═══ DATA FOR REVIEW ═══
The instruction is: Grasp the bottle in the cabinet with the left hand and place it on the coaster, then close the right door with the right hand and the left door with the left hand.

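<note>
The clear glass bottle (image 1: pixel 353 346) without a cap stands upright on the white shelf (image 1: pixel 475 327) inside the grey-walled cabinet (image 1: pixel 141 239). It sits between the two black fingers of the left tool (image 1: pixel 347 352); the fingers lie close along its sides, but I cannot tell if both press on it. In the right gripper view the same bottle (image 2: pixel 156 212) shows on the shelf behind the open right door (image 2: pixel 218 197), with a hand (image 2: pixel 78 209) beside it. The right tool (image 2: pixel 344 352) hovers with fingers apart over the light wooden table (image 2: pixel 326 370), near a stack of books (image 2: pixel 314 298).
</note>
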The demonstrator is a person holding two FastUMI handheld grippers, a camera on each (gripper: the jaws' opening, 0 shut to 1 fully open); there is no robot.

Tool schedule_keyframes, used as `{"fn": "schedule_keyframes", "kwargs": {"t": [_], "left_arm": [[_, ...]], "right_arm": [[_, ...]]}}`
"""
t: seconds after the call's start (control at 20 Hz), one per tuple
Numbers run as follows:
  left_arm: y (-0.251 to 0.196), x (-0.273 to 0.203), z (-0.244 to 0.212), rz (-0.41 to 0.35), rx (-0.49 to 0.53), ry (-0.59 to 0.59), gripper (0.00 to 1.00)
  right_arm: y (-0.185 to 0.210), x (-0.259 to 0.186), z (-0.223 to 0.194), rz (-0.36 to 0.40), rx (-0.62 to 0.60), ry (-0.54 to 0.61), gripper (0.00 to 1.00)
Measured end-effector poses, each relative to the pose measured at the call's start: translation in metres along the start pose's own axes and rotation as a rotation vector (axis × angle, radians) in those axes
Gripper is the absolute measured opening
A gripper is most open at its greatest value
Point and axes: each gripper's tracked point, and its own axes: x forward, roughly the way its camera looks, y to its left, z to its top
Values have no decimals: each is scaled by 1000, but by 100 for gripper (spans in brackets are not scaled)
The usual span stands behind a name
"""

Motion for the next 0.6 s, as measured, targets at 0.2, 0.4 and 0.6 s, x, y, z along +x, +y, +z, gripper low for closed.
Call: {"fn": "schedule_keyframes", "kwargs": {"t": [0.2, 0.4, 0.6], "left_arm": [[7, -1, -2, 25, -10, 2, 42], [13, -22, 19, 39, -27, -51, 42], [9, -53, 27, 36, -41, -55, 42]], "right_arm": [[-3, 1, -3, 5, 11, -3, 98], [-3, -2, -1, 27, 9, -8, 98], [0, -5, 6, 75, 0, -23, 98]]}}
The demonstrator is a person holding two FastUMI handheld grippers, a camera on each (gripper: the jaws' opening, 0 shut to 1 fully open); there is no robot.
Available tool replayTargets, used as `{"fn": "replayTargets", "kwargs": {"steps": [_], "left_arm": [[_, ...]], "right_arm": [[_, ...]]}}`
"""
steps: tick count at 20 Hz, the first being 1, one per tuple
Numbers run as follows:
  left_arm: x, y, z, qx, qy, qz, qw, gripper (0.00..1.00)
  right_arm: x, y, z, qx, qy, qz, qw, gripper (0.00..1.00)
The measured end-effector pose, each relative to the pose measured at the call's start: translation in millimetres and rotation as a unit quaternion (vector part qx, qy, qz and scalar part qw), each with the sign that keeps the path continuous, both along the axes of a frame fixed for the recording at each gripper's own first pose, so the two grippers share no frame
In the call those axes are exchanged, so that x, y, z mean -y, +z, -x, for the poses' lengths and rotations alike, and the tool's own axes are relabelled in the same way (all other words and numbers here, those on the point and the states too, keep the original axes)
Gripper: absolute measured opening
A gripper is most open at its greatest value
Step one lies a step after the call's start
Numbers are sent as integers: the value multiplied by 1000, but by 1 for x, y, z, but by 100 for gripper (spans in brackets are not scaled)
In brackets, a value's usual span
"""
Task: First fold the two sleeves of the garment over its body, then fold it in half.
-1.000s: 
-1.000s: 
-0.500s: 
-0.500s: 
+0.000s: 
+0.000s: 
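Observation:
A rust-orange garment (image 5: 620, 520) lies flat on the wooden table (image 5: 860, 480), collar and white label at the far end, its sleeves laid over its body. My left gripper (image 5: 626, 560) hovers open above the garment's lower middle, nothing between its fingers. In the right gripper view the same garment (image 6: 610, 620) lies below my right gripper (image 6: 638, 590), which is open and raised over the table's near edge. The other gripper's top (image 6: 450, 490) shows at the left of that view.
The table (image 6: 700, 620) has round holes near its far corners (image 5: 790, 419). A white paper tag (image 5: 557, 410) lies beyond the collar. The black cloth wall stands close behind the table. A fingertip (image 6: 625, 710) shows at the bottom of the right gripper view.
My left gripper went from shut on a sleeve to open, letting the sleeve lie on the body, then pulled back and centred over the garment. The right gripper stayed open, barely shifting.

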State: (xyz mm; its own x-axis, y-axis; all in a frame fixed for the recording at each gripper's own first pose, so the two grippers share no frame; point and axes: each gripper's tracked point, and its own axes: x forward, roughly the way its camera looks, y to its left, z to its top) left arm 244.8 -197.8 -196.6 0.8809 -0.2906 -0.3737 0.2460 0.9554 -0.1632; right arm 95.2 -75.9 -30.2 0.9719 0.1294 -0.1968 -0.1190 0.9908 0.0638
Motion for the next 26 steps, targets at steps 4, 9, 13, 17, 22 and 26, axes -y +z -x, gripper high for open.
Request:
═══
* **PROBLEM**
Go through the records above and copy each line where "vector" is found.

* **EXPECTED ANSWER**
Measured end-effector poses, each relative to the pose measured at the call's start: translation in metres along the start pose's own axes and rotation as a rotation vector (axis × angle, radians) in those axes
The measured end-effector pose, each relative to the pose measured at the call's start: translation in millimetres and rotation as a unit quaternion (vector part qx, qy, qz and scalar part qw), each with the sign that keeps the path continuous, both along the axes of a frame fixed for the recording at each gripper's own first pose, so the two grippers share no frame

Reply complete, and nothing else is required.